You can invert your body in several ways. One method is by using an inversion machine. This machine can be bought at a health and fitness store or used at your local gym. In a standing or upright position, you lock your ankles to the brace of the table. Lying flat on your back, you gently push yourself backward until you reach the desired angle. You can hold yourself there with the help of side rails or the floor. The Yoga Journal suggests utilizing inversion poses, such as a handstand, feathered peacock pose and supported shoulder stand to also practice inversion.


It is important when first starting to invert your body to gradually start off at a slight angle and then work your way to a full inversion -- this will help prevent sudden dizziness and feelings of unsteadiness. Energy Center explains that you should begin with getting used to the inverter table by tilting back to a 20 to 30 degree angle to start. Keep these increments small and under a few minutes until your body gets used to the feeling. Increase your inversion up to 60 degrees and then 90 degrees until you are able to withstand the effects.

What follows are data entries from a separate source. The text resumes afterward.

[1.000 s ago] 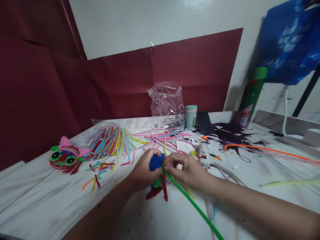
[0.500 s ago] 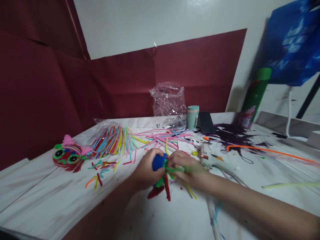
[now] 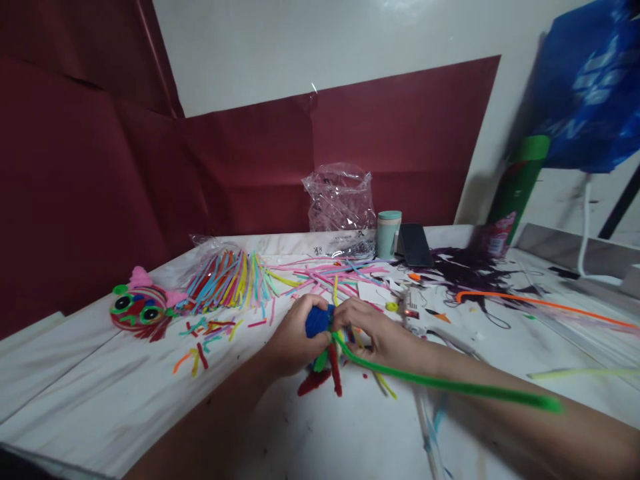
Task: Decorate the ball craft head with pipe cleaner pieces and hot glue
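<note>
My left hand (image 3: pixel 293 337) is closed around a blue fuzzy ball (image 3: pixel 318 320) with red and green pipe-cleaner pieces (image 3: pixel 330 373) hanging below it. My right hand (image 3: pixel 373 330) pinches a long green pipe cleaner (image 3: pixel 440 383) right at the ball; its free end sweeps out to the right above my forearm. Both hands hover just over the white table (image 3: pixel 100 407), near its middle.
A red pipe-cleaner figure with big green eyes (image 3: pixel 137 308) lies at the left. Beside it are a bag of coloured pipe cleaners (image 3: pixel 225 277) and scattered cut pieces (image 3: pixel 210 333). A clear plastic bag (image 3: pixel 343 207), a cup (image 3: pixel 389 233), a phone (image 3: pixel 414 245), a glue gun (image 3: pixel 417 313) and an orange pipe cleaner (image 3: pixel 525 300) lie behind.
The green pipe cleaner's free end has swung from pointing down toward the lower right to lying out flat to the right. My hands stay together at the blue ball.
</note>
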Demonstrator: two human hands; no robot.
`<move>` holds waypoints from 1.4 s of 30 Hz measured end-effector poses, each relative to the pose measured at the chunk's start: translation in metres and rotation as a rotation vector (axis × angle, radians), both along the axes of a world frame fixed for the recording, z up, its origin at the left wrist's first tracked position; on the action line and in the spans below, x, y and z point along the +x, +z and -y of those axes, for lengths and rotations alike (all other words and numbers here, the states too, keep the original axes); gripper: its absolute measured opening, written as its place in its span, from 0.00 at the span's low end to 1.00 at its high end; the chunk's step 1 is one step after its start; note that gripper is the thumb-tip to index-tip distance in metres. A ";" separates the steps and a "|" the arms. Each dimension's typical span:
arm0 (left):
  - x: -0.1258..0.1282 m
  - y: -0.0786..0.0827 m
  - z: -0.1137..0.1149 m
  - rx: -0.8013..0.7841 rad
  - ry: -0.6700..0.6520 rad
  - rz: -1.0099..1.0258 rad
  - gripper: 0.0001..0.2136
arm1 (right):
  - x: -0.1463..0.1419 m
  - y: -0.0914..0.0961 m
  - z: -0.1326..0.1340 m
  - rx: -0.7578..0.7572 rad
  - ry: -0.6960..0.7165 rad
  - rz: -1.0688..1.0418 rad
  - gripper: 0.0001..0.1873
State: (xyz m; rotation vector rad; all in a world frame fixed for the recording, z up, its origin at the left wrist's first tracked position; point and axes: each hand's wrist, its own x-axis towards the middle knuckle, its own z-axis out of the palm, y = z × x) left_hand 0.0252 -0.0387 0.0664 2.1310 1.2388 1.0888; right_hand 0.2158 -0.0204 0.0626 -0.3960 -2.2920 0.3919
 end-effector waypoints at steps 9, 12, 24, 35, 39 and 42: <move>0.001 0.001 0.003 0.040 -0.038 -0.024 0.14 | -0.010 0.003 -0.004 -0.437 -0.129 -0.074 0.07; 0.000 0.001 0.003 0.033 -0.063 -0.028 0.15 | -0.011 0.002 -0.006 -0.567 -0.111 -0.092 0.07; 0.000 0.001 0.002 0.019 -0.051 -0.035 0.14 | -0.016 0.001 -0.004 -0.687 -0.117 -0.168 0.17; -0.002 0.004 0.002 0.001 -0.088 -0.067 0.17 | -0.021 -0.004 -0.003 -0.620 -0.145 -0.246 0.16; 0.000 0.004 0.003 -0.003 -0.069 -0.049 0.14 | -0.022 -0.002 0.001 -0.629 -0.167 -0.250 0.15; 0.000 0.003 0.003 -0.011 -0.079 -0.043 0.13 | -0.022 -0.002 0.000 -0.667 -0.153 -0.259 0.16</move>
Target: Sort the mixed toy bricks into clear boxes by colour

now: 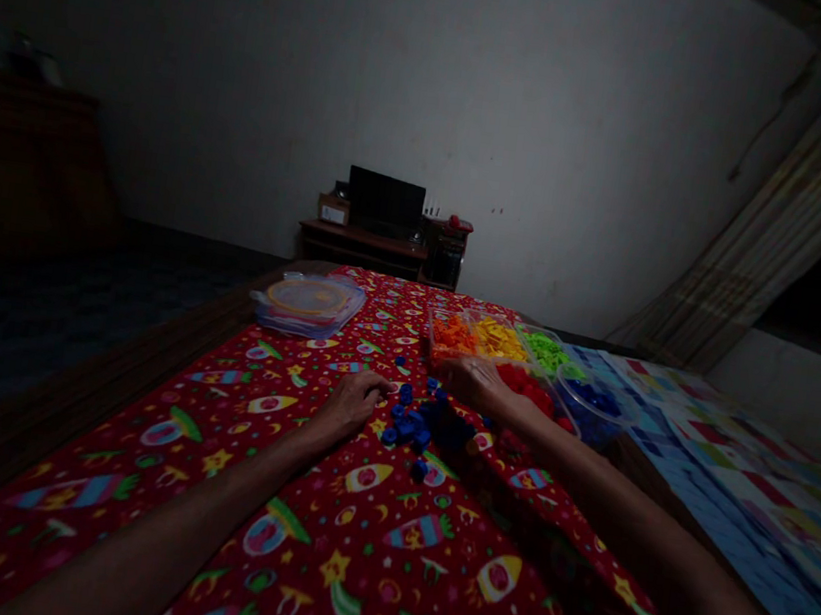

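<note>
Several small blue bricks (420, 422) lie loose on a red cloth printed with rockets (366, 534). My left hand (351, 401) rests on the cloth just left of the pile, fingers curled down; what they hold, if anything, is hidden. My right hand (477, 381) sits at the far right of the pile, close to a clear sorting tray (442, 352) with orange, yellow, green, red and blue pieces. Its fingers are too dark to read.
A clear plastic lid (309, 301) lies at the far left of the cloth. A checked, many-coloured mat (738, 462) covers the surface on the right. A low wooden table with a dark screen (385, 203) stands by the far wall. The room is dim.
</note>
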Action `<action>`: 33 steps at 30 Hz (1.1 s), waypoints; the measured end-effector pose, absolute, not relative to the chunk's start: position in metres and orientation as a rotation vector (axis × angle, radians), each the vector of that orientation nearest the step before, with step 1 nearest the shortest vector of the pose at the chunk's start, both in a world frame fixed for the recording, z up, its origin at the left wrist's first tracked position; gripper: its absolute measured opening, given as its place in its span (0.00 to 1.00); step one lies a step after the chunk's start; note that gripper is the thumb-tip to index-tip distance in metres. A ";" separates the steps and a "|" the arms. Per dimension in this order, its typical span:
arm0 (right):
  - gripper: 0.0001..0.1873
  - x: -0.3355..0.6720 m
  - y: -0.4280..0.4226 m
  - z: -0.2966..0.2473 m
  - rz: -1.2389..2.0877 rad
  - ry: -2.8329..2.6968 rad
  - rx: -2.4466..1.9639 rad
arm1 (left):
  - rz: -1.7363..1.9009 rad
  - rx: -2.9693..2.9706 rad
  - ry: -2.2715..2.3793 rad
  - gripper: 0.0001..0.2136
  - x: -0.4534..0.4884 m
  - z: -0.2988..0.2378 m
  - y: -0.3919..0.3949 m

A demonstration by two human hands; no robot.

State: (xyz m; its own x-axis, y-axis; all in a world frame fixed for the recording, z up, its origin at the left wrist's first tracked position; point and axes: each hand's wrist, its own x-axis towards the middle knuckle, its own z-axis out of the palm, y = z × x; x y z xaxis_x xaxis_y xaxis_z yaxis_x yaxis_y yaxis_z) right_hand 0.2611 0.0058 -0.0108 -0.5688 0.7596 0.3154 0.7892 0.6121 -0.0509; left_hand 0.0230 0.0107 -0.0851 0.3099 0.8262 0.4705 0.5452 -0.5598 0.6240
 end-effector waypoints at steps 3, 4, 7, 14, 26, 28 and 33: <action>0.07 0.274 -0.027 -0.010 0.035 -2.516 -1.278 | 1.110 2.240 1.238 0.15 0.024 -0.085 0.011; 0.08 0.280 -0.039 -0.013 0.083 -2.510 -1.282 | 1.105 2.245 1.239 0.15 0.024 -0.085 0.011; 0.09 0.295 -0.074 -0.031 0.054 -2.448 -1.261 | 1.108 2.251 1.238 0.15 0.024 -0.084 0.012; 0.25 0.307 -0.103 -0.072 -0.078 -2.462 -1.138 | 1.091 2.284 1.240 0.15 0.023 -0.081 0.011; 0.08 0.298 -0.082 -0.012 0.268 -2.453 -1.431 | 1.107 2.313 1.229 0.15 0.023 -0.078 0.010; 0.08 0.304 -0.069 0.004 0.276 -2.414 -1.431 | 1.104 2.300 1.232 0.15 0.023 -0.078 0.010; 0.12 0.329 -0.009 0.029 0.061 -2.279 -1.596 | 1.076 2.312 1.240 0.14 0.024 -0.076 0.008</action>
State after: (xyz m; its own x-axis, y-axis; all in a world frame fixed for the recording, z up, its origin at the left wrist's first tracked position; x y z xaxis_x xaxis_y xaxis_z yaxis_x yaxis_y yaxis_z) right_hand 0.3290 -0.0088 0.0290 -0.2994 0.9171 0.2632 0.9016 0.3622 -0.2364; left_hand 0.0240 0.0076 -0.0763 0.3450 0.8112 0.4722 0.5824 -0.5796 0.5700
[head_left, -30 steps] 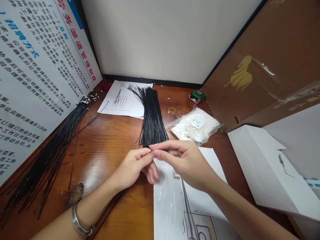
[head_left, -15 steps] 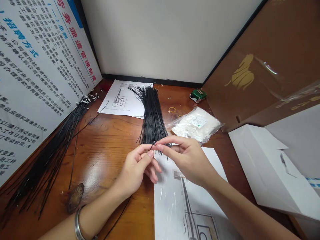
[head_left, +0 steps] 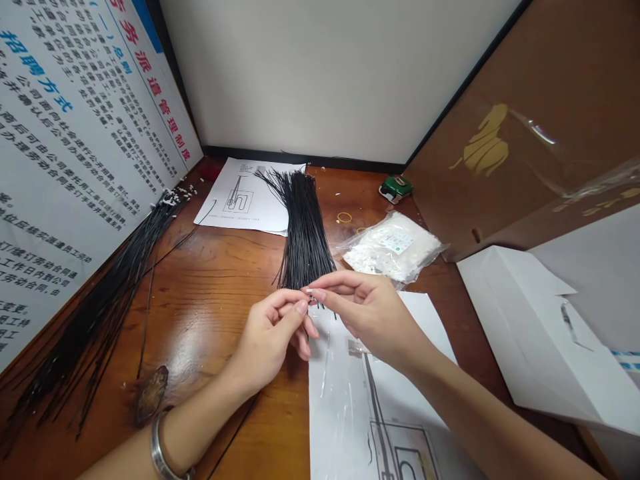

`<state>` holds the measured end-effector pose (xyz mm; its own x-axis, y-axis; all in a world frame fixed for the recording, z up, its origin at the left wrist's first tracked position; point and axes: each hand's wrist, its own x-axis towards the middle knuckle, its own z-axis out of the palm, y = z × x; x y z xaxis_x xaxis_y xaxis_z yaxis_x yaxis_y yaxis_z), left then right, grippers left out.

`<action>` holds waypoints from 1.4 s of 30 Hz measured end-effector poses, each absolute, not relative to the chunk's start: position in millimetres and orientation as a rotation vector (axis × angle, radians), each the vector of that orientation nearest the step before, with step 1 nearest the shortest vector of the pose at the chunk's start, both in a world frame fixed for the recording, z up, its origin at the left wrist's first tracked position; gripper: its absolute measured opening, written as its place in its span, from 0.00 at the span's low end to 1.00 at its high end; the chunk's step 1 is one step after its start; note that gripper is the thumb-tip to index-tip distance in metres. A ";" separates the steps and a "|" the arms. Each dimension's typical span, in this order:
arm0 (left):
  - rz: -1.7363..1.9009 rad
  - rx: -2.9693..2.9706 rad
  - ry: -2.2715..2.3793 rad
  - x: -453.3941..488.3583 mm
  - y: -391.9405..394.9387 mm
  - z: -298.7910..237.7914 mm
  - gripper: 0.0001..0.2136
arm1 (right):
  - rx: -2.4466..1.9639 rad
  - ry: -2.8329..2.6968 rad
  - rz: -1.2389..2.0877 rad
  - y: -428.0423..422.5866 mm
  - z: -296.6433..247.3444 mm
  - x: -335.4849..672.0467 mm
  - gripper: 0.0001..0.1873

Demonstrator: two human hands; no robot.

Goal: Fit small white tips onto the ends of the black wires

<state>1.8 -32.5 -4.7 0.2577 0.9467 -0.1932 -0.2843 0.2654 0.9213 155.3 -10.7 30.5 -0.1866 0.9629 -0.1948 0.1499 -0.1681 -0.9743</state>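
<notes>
My left hand [head_left: 270, 340] is pinched shut on the end of a thin black wire [head_left: 235, 437], whose length trails down under the forearm to the bottom edge. Close by, thumb and forefinger of my right hand [head_left: 375, 313] hold a tiny white connector [head_left: 310, 291]. The fingertips of both hands meet, and whether the wire sits inside the connector is too small to tell. Just beyond them lies a thick bundle of black wires [head_left: 306, 230]. A clear bag of small white pieces [head_left: 395, 247] rests behind my right hand.
Along the left panel lies another bundle of black wires [head_left: 115, 287] with white ends. A printed drawing [head_left: 340, 407] is under my hands, and a second drawing sheet [head_left: 215, 210] lies at the back. A green tape measure [head_left: 396, 188], rubber band [head_left: 345, 217] and white box [head_left: 530, 333] are also here.
A white connector now shows between my right fingertips, where before a dark wire tip was visible. Both hands have barely moved, and the view has shifted slightly.
</notes>
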 end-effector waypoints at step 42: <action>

People practice inversion to reduce an aching back, stretch their muscles and align their spine. Taking each inversion slow minimizes your risk for dizziness. To feel better during and after an inversion take a few precautions to prevent getting hurt. If using a table, be sure the ankle straps are locked and secure – you do not want your feet slipping through. Wear comfortable socks to avoid the straps from irritating the skin. If practicing on the floor, use a blanket or exercise mat, a pillow and a solid structure to lean against.


When you hang or support yourself upside down your blood pressure can increase. If your hypertension is being controlled by medication, you can ease into inversions slowly starting with positions where the heart is slightly above the head; and work your way up over a period of months to full inversions, where the heart is completely above your head. If you're not on medication for high blood pressure, do not invert yourself. If you have cardiovascular disease, hypertension or glaucoma, seek approval from your physician before proceeding.